Regional seminar: “Strengthening regional cooperation to end impunity for crimes and attacks against journalists in the Arab world”

Beirut, Lebanon 2 November 2018

Where better to hold this year’s regional seminar to mark International Day to End Impunity for Crimes against Journalists than the capital of Lebanon? As it the case throughout much, if not all of the Arab region, its media are victim to politicisation and polarisation. Ranking only 100th in RSF’s World Freedom Index, they can list many occasions , and very recently, when their journalists have been and continue to be harassed and prosecuted before military courts.

Today’s event, held at the Coral Beach Hotel on the shores of the Mediterranean, brings together representatives of Member States, the media, civil society, judicial systems from this region and beyond, and is the fifth such regional commemoration. Events started in 2014, a year after the UN General Assembly adopted its resolution on the safety of journalists. The first Inter-regional dialogue was held at the Strasbourg court, organised by UNESCO, several major European bodies and the UK-based Centre for Freedom of the Media (CFOM) and the University of Sheffield (UK).

The aim of this year’s Regional event, as stated by Mr Hamed Al Hammami, Director of UNESCO’s Beirut Office in his welcoming remarks, was to ‘reinforce cooperation from actors throughout the region’. 1010 journalists were killed in the pursuit of their profession between 2006 and 2017. The figures are a shocking representation of the reality faced by journalists throughout the world, a situation which is particularly severe in the Arab world.

Focusing primarily on the Arab region, the workshop highlighted that these countries have the highest levels of impunity globally, claiming more than a third of the total number of journalists who have been killed. The overwhelming majority of these victims were local journalists. Only in 1.5% of cases have the perpetrators been prosecuted in comparison with a woeful 10% internationally. These figures will unfortunately only serve to encourage those working against journalists and journalism to pursue their attacks on free speech. The situation is exacerbated, of course, by the fact that many of the killings occurred in conflict situations.

But, as many of the speakers mentioned, the killings of journalists is the extreme, the tip of the iceberg. Albana Shala, Chair of UNESCO’s IPDC went on to mention that this is indicative of a mentality which pervades society; it has gradually allowed, or been forced to allow, lesser violations against journalists, growing in intensity and frequency.
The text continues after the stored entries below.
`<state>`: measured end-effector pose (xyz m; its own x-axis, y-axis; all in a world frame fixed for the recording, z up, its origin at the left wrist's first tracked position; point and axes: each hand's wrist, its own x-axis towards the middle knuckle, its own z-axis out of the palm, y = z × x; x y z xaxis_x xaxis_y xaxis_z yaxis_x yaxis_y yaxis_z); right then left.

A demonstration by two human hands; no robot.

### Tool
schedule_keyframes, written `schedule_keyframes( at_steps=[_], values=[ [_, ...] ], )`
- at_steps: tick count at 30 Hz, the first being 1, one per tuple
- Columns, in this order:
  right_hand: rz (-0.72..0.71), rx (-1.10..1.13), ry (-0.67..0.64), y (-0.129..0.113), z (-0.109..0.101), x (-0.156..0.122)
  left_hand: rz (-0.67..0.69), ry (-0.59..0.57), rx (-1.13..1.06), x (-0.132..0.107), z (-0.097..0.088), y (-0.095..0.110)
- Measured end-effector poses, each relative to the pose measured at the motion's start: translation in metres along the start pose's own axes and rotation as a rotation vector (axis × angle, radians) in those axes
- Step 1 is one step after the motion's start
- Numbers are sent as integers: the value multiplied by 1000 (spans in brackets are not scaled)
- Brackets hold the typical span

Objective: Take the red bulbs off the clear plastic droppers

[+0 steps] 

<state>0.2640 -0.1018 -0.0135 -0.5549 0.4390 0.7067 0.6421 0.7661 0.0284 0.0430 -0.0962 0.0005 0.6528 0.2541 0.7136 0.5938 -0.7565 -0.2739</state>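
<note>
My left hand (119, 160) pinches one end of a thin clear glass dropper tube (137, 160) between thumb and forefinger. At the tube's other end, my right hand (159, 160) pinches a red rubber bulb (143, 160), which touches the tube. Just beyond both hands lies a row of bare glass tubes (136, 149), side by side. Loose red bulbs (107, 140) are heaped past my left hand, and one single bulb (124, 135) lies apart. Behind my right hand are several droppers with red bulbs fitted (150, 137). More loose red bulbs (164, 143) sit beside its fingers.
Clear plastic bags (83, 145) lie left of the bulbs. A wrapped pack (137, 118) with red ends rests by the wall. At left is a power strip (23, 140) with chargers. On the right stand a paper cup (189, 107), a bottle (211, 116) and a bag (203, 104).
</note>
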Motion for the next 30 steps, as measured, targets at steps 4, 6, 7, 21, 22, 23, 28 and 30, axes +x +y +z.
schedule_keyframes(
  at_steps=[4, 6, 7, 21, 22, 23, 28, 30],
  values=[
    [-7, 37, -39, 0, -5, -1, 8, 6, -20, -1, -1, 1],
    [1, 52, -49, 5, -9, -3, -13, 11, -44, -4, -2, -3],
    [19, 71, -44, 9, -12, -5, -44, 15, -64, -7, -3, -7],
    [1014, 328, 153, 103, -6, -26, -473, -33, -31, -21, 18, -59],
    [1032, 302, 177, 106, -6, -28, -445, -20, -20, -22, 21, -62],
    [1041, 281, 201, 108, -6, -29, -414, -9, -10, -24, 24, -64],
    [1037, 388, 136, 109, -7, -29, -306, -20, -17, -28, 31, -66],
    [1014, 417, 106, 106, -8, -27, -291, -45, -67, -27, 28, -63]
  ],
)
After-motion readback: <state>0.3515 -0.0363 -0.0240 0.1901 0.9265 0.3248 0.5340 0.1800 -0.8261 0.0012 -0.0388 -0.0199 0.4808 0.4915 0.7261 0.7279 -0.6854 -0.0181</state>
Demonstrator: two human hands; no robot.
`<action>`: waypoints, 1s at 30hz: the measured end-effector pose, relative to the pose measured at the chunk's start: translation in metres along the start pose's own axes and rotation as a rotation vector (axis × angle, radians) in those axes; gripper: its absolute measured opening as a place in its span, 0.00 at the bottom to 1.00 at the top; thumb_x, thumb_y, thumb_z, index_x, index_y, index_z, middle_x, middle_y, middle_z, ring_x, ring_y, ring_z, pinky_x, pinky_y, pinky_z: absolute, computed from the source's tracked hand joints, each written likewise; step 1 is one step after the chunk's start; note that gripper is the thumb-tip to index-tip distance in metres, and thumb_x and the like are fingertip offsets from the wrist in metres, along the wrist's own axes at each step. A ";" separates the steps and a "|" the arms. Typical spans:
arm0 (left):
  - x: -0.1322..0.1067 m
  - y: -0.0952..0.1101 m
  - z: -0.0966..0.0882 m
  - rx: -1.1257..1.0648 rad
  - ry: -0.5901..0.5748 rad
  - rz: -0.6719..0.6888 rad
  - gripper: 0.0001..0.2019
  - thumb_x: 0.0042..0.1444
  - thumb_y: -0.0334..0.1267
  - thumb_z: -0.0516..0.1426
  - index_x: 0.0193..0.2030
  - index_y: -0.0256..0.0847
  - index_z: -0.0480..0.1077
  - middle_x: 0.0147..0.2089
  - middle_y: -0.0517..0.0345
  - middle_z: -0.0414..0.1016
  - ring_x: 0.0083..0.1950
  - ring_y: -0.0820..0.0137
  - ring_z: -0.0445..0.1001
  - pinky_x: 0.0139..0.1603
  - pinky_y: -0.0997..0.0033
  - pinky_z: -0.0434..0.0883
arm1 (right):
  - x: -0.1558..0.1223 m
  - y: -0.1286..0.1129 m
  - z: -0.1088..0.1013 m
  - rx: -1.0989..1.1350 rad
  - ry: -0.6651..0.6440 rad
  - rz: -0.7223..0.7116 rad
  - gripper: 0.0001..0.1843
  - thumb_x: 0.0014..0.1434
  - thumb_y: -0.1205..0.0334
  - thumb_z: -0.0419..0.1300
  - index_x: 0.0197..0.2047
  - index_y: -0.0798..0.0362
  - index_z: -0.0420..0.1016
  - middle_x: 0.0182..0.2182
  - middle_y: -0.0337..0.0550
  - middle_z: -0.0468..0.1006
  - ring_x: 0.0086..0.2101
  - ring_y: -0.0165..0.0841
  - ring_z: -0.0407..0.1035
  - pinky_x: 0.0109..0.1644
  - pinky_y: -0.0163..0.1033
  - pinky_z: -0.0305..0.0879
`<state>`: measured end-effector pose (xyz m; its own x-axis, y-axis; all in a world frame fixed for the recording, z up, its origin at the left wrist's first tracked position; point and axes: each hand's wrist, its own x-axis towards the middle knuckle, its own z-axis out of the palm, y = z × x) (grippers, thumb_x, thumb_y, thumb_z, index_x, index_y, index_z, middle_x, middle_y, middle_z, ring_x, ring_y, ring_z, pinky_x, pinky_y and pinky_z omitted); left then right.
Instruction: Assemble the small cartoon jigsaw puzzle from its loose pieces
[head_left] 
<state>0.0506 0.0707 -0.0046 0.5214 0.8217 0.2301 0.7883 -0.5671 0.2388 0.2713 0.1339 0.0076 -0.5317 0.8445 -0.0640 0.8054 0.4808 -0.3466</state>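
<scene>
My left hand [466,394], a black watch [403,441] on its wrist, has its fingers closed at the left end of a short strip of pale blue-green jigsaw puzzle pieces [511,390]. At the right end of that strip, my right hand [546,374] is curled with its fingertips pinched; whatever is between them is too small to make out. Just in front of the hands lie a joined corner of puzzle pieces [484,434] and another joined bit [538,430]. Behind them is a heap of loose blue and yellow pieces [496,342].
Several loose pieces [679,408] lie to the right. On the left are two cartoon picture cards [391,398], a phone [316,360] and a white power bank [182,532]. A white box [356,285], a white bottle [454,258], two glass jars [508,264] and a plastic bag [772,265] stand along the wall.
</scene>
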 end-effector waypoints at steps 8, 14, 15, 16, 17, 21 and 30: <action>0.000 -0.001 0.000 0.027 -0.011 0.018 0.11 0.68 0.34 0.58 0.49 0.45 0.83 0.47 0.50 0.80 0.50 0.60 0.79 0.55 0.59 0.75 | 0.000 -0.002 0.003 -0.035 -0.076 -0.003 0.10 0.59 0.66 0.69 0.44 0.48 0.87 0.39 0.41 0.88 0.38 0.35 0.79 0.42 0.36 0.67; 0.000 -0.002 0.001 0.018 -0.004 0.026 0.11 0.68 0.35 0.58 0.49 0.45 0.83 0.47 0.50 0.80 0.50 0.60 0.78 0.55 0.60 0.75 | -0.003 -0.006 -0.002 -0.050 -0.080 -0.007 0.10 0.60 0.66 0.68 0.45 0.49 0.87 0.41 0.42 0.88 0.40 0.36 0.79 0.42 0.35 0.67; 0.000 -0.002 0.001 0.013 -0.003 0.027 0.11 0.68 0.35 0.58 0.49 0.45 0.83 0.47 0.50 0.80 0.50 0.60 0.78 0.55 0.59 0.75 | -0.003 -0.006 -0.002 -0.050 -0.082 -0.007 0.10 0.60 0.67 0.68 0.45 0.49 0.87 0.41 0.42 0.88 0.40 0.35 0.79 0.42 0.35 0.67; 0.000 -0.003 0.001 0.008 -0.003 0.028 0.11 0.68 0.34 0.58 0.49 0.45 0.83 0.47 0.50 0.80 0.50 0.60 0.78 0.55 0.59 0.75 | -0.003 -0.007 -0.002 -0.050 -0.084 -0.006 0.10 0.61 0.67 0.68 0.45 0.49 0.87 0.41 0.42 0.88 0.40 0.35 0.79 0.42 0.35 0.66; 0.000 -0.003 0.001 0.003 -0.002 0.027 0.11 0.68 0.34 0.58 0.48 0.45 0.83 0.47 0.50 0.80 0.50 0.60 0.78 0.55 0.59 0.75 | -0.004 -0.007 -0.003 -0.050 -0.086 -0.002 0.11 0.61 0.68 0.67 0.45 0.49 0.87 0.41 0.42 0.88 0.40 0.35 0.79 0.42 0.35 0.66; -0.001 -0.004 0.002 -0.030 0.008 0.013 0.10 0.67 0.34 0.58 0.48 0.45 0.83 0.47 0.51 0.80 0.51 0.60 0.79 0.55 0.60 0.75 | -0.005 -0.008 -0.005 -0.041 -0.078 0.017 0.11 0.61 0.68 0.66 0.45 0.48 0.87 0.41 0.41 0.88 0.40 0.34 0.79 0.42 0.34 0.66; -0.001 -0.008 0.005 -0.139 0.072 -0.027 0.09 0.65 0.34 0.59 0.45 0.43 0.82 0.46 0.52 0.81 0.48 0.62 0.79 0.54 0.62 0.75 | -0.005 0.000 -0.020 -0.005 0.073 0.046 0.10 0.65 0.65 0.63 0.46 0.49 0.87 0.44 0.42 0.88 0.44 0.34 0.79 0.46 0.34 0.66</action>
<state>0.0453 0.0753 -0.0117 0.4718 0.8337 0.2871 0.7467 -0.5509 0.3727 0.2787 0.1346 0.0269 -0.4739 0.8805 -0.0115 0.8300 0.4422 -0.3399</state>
Women journalists were also discussed regularly. There might be fewer women being killed than men, but if you only focus on the numbers killed, this would completely ignore the many other ongoing difficulties they encounter doing their job. Many women journalists in the region, both international and local, are subject to widespread violations – physical, sexual and verbal. Yet the problem for women is not solely confined to the intensity of war or conflict zones but is also found their own news rooms where they also suffer continual harassment. According to Abeer Saady, author of Safety Handbook for Women Journalists, the danger they are facing is not just from bullets but also from their own streets and their own work environments.

Frequent comments on e-harassment and the role of social media in attacks on journalism also permeated the discussions with several calls for these to be codified and legislated against. Whilst social media was lauded for being a useful tool for the spread of information and allowing people to express themselves freely, the lack of media literacy has brought its own problems. This has led UNESCO to include policy and guideline strategies into its overall Media and Information Literacy approach. The aim is to give people the critical skills to survive nowadays and be able to interpret messages at a time when we are not only consumers of media but also producers.

The event went on to reinforce its call for strengthened collaboration throughout the region, increased capacities for judicial members, activists, CSOs and law enforcement officers. Yet an overall disheartening view of the situation regarding journalism in Lebanon and the broader region emerged, not just from panellists but also from the floor. Numerous shocking, but frequently heard, personal and anecdotal accounts of intimidation, harassment, attacks, censorship and self-censorship were provided. Many journalists repeatedly asked authority figures on the panels where and to whom they could turn for protection given the levels of despotism amongst those in charge. The answer came that laws and amendments are in place – something hotly disputed amongst those present – they perhaps just need their efficiency to be improved.

Maybe the UN Plan of Action on Safety of Journalists and the Issue of Impunity will help achieve some of the aims of the event but broader engagement with the UN by the whole region, greater training on international standards and greater awareness are needed. The fundamental right to freedom of expression, including safety of journalists and access to information must be respected by all. Broader collaboration by all stakeholders on this issue can, according to the workshop, contribute to facilitating change in the region and to raising awareness on the importance to end impunity for crimes against journalists.